Thursday, August 24, 2006

LOMO-Like

Just a few recepies i picked up regarding the LOMO-like proecess ..

Originated from : Faking the Lomo effect
and here at kingyo senbei's Blog : Simplified by HUGO VT for the Flickr Technique group

1.File: Open: the picture you want

2.Image: Adjustments: Brightness/Contrast: increase contrast by 20

3.Image: Adjustments: Hue/Saturation: increase saturation by 20

4.Choose the Rectangular Marquee Tool (your basic selection tool)

5.Change feather amount to 1/12 the width of your picture (if your picture is 600px wide then you will set your feather to 50px)

6.Select your entire picture note: using select: all, will not work

7.Select: Inverse

8.Layer: New: Layer

9.Change your primary color to black. Fill the selection (on the new, blank layer).

10.Change the blend mode of this layer to Overlay

11.Layer: Duplicate Layer

12.Now select your base layer (the one with the picture on it).

13.Layer: New: Layer

14.Change your fill tool to Gradient

15.Change your Gradient Type to Spherical

16.Change your Gradient Shading Style to "foreground to transparent" (I believe this is the default).

17.Change your primary color to white.

18.With the fill tool selected, click in the middle of the picture, and drag the line out to the farthest edge of your picture (if it's a portrait, use top or bottom, if landscape, use left or right).

19.Change the blend mode of this layer to Overlay

20.Change the Opacity of this layer to 80% (or whatever you see fit)

Personally I find that skipping the whole first layer bit (steps 4 to 10) the effect is very similar. Maybe someone can explain to me what difference it's supposed to make.

Enjoy!

And additons from
alephnaught at Flickr

I've noticed one thing about the "Fake Lomo" effect that's definately not quite right.

If you see these 3 genuine Lomo pics:

Two Towers (02 Jan 2005) Me vs Tower (01 Jan 2005) Pink Bicycle (01 Jan 2005)

... The tunneling effect is actually circular, and is cut off at the longer edges of the images.

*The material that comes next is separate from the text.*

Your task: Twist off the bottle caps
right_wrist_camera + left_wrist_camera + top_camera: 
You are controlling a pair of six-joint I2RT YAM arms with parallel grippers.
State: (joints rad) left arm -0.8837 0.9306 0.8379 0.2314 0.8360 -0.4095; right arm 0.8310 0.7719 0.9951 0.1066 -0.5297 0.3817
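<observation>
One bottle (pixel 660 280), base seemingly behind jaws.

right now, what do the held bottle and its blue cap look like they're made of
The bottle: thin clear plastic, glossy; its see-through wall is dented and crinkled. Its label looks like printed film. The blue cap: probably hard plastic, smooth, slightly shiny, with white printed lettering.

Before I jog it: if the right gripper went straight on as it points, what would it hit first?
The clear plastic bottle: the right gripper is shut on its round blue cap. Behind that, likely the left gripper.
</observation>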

Here's how I've done the tunneling effect in PS in the past:
1) Load up original image.
2) Copy background layer to new layer.
3) Fill background layer with black.
4) Add a layer mask to the picture layer, set to "Reveal all".
5) Go to gradient fill tool, and set it to spherical/radial fill, going from foreground to background colours.
6) Set primary/foreground colour to white, and secondary/background colour to very light grey (ie something like 75% white, or even more)
7) Go to mask, and fill with a radial fill out from the centre to the just beyond the corners of the picture. The result of this should be a filled mask which starts off as white in the center and slowly blends to very light grey at the corners.

The mask will slightly blend the picture layer with the background layer (Which is black), so it should look something like on this pic:

Snow over Toryglen (23 Feb 2003)

(NB The above was designed to look more like a Zenit EM pic than a Lomo LC-A, but the tunneling effect is quite similar.)

Further tweaks came from simpologist

A great tutorial and a great look, it's like putting pictures through the wash! I managed to liven up a photo of a mural at the end of my street by following the tutorial instructions, with a few variations:

Brixton mural: afterBrixton mural: after

The first trivial modification was to use Photoshop's adjustment layers to apply the usual brightness, contrast and saturation changes. This allows you more freedom to tweak the final effect.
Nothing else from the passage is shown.